There’s Never A Good Time To Have A Baby
Or, “In Pursuit of the Perfect Process”
Don’t worry -- I’m not pregnant.
I *am* directing Fitzandstartz Productions’ I Have A Song To Sing, O!, written by the inimitable Rachel Lampert, with new lyrics to Gilbert and Sullivan songs. It’s a silly, wonderful time.
Of course, about two weeks before rehearsals started, I could be found in my bed at odd hours of the day questioning why I ever wanted to direct in the first place because I was clearly totally unprepared for this show. This is a common thing for me. The onset of rehearsals pretty much means a guaranteed existential crisis for yours truly. Because doing the thing you love is scary. Because you might fail. And then what?
I, like any optimistic young person, want everything I do to be perfect. I want a perfect rehearsal process. I don’t want any actors to be angry; I don’t want anyone to feel like their time is being wasted in rehearsals; I don’t want anyone to feel unheard or under-appreciated. I want everyone to collaborate joyfully and I want the audience to be the willing recipient of all that joy. I want everyone, cast and audience, to leave the show drenched in an artistic exuberance unlike anything they’ve ever experienced in a theatre.

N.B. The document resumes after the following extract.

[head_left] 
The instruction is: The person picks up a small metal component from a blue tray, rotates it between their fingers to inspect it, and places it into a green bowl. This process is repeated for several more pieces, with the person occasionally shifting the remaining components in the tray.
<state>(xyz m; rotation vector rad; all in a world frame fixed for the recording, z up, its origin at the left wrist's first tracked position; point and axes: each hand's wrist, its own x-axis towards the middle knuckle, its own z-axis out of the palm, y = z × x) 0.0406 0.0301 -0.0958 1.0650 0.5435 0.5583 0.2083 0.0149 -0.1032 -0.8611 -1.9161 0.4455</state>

Of course, what I’m talking about is essentially magic, and you can’t just pull that shit outta the air. You have to be present and make yourself ready for it. You have to hope it will show up for every show you do, but realize that sometimes it just isn’t going to and that’s okay. And no amount of preparation, dramaturgy, existential dread, late-night Anne Bogart reading, or emotional eating is going to create the perfect process.
I am never fully ready to direct a play.
But, when the calendar says “First Read Through”, I just show up. Usually I leave a little mortified, feeling like I missed an obvious angle on the text, that my welcome speech to the cast was unpolished, that I should have had something ready that I didn’t… but fear and embarrassment are signs of something crucial to the production process: vulnerability.
So, during this process I’m practicing holding back my desire to be incredibly hard on myself. I’m choosing to be grateful that I still care about directing enough to let it scare me. When someone corrects me or offers something I hadn’t thought of, I don’t waste time or precious energy berating myself for not catching it first. I say “Thank you!”, and I forge ahead.
I always tell actors I’m working with that it’s okay to make mistakes and when they do, they should forgive themselves immediately and move on. It’s time I applied that same philosophy to my own work. There is no such thing as a perfect process and the right time to start is right now.